In a powerful 11-minute domination, the Piccadilly Lights in London displayed black and white portraits of four genocide survivors taken by the British photographer and director Rankin.
The subjects included John Hajdu MBE, a Holocaust survivor; Sokphal Din BEM, survivor of the genocide in Cambodia; Antoinette Mutabazi, who survived the genocide against the Tutsi in Rwanda; and Amouna Adam, survivor of the genocide in Darfur.
These were followed by 30 original drawings, by artists aged from as young as 10, of individuals affected by the Holocaust, genocide or identity-based persecution. They included portraits of Iranian teenager Nika Shakarami, civil rights pioneer Claudette Colvin, resistance member Gad Beck, the chemist Primo Levi, scientist Alan Turing and the late Fay Healey who came to England on the Kindertransport and became a much-loved school lollipop lady in Litherland, Merseyside. Her portrait is drawn by Cerys, aged 10.
The space was donated by Landsec, which owns the Piccadilly Lights and the domination created by the Holocaust Memorial Day Trust. Holocaust and genocide survivors and their families watched the commemoration, lighting their own candles at 4pm.
Derek Manns, commercial media director at Landsec, said: “Piccadilly Lights has become the national focal point for this annual act of remembrance which is both incredibly moving and powerful in its range and scope. We are privileged to be able to support such an important commemoration.”
Ocean Outdoor UK CEO Phil Hall said: “Our participation in this annual commemoration reflects Ocean’s purpose and role, using the power of our screens to support the communities where we have a presence.”
The BFI IMAX in Waterloo turned purple for 60 minutes, joining more than 50 other national landmarks including the London Eye, Natural History Museum, Edinburgh Castle and Blackpool Tower.
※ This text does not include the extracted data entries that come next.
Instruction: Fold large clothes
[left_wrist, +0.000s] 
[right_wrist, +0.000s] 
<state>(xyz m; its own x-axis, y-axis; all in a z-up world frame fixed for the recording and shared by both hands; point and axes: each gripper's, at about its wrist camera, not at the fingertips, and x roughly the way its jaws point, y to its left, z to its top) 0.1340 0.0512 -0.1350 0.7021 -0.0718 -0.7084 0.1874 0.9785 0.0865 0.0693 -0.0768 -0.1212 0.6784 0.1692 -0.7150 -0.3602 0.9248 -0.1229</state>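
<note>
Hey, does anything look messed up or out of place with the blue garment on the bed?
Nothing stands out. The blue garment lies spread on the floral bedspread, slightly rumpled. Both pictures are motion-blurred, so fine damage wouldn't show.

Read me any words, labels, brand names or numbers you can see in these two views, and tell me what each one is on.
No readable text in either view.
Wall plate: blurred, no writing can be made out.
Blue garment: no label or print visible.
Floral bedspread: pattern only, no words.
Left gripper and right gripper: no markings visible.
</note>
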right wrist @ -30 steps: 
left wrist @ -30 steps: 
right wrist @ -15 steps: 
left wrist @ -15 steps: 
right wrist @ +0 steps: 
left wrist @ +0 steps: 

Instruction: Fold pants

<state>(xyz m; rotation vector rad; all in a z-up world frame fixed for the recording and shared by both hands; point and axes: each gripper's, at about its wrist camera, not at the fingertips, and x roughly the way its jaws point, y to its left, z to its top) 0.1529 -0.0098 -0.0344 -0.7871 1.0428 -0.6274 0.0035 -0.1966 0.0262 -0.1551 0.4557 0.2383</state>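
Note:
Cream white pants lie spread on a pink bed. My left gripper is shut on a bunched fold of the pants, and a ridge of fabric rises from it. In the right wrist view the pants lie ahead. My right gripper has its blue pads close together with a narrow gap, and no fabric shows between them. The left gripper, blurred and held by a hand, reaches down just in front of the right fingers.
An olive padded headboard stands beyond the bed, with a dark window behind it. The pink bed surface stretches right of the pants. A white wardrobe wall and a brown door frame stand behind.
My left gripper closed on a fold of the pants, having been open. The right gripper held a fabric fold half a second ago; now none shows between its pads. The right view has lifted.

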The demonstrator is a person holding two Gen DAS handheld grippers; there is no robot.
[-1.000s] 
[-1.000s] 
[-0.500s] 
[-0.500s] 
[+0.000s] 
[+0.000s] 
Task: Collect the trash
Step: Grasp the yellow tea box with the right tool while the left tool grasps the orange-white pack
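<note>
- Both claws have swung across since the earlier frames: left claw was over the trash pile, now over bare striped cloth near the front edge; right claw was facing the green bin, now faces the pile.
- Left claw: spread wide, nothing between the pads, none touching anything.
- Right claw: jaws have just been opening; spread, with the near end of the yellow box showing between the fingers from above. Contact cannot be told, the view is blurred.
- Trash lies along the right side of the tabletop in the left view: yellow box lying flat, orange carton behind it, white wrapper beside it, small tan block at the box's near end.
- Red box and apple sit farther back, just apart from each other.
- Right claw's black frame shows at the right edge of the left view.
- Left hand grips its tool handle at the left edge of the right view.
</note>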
Across the nation, messages also appeared on 10 Ocean screens in Birmingham, Liverpool, Newcastle, Manchester, Derby, Edinburgh, Norwich, Nottingham, Bournemouth and Leeds.
Holocaust Memorial Day Trust CEO Olivia Marks-Woldman OBE said: “Each year on Holocaust Memorial Day, we come together to remember and to learn from genocide for a better future. Seeing many of the UK’s most iconic landmarks and screens light up in purple at the same time that people across the country are lighting candles in their windows at home is a poignant reminder of the responsibility that we all have to challenge hatred and prejudice today. We are immensely grateful to every landmark that is taking part, as well as to our generous supporters at Ocean Outdoor for their encouraging people to light the darkness.”
Ocean is also supporting an out of home campaign encouraging the British public to stand together against hate crime. The Campaign Against Antisemitism has launched Britain’s first-ever national out of home (OOH) campaign seeking the public’s support against antisemitism after the most recent Home Office figures showed that Jews are 500% more likely to suffer hate crime than any other faith group per capita.